Your instructions> Take each line of the records below that contains the string "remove" and copy it.

─── Supplied material ───

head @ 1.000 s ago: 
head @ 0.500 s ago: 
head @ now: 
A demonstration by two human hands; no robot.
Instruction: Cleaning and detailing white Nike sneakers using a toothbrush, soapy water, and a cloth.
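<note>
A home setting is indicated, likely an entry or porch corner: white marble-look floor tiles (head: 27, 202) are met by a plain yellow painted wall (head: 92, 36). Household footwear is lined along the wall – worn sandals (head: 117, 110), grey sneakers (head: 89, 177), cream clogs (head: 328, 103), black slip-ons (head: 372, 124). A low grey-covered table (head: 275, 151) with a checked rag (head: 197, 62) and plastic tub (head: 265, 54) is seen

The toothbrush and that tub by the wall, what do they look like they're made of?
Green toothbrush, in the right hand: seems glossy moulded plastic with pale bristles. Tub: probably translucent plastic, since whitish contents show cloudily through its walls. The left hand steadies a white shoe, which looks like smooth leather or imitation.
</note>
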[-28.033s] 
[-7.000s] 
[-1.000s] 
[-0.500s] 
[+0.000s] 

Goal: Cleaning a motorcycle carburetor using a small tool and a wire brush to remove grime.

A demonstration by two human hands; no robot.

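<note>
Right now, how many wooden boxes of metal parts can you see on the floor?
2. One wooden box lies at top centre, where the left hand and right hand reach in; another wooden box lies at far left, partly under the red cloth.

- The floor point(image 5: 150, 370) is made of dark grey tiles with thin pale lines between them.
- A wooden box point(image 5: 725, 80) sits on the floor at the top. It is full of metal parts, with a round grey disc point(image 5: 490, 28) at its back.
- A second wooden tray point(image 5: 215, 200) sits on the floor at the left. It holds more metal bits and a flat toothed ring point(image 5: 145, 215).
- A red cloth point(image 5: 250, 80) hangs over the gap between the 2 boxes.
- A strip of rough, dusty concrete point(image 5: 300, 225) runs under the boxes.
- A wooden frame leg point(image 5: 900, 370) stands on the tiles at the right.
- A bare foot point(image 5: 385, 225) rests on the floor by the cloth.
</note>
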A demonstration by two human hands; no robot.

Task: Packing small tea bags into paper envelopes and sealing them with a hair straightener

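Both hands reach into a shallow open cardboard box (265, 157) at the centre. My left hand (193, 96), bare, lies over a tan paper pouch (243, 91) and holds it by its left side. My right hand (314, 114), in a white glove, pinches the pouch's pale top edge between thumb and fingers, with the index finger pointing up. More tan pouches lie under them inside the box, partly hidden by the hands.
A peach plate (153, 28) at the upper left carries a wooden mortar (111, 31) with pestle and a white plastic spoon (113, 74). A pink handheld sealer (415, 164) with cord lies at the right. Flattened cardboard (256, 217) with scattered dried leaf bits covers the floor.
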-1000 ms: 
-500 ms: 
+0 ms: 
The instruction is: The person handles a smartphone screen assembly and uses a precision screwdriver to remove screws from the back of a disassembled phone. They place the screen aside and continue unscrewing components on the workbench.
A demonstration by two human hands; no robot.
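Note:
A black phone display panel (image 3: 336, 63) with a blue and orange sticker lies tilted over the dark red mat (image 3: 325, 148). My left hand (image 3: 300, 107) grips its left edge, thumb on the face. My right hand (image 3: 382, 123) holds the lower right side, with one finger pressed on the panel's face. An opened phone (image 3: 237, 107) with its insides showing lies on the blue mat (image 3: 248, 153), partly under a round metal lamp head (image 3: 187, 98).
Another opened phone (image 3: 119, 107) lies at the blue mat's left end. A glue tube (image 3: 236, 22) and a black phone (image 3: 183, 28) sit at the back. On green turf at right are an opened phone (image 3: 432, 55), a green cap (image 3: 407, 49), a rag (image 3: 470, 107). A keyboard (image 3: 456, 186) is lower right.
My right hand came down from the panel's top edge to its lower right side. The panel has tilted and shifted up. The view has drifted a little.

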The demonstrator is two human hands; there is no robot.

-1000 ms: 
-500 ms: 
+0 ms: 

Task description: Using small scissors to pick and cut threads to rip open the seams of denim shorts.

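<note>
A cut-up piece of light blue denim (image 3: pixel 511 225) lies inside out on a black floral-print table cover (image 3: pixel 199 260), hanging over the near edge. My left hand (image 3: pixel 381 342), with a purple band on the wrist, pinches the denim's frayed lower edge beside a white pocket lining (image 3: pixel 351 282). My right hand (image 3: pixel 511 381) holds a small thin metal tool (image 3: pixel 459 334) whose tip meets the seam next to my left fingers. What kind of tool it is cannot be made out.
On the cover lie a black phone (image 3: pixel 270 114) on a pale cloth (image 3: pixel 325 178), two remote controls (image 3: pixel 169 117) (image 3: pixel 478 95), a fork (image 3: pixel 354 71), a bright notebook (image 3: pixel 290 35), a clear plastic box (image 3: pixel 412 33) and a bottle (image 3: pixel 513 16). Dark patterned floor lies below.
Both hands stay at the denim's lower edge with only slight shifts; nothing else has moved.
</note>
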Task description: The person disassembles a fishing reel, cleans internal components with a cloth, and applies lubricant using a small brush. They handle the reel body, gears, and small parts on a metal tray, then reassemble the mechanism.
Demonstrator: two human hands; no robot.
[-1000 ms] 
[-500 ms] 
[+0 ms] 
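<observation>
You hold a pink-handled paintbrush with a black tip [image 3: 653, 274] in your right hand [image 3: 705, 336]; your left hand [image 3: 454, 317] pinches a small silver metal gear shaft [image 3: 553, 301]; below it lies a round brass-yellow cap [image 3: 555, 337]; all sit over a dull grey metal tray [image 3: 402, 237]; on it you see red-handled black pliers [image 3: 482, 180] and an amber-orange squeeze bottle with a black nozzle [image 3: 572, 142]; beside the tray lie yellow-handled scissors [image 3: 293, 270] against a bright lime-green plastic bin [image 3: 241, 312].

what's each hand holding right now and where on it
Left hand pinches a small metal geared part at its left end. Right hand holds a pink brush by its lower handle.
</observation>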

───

Exercise response>
Goal: Cleaning a motorcycle carburetor using a small tool and a wire brush to remove grime.
The instruction is: The person handles a smartphone screen assembly and uses a precision screwdriver to remove screws from the back of a disassembled phone. They place the screen aside and continue unscrewing components on the workbench.

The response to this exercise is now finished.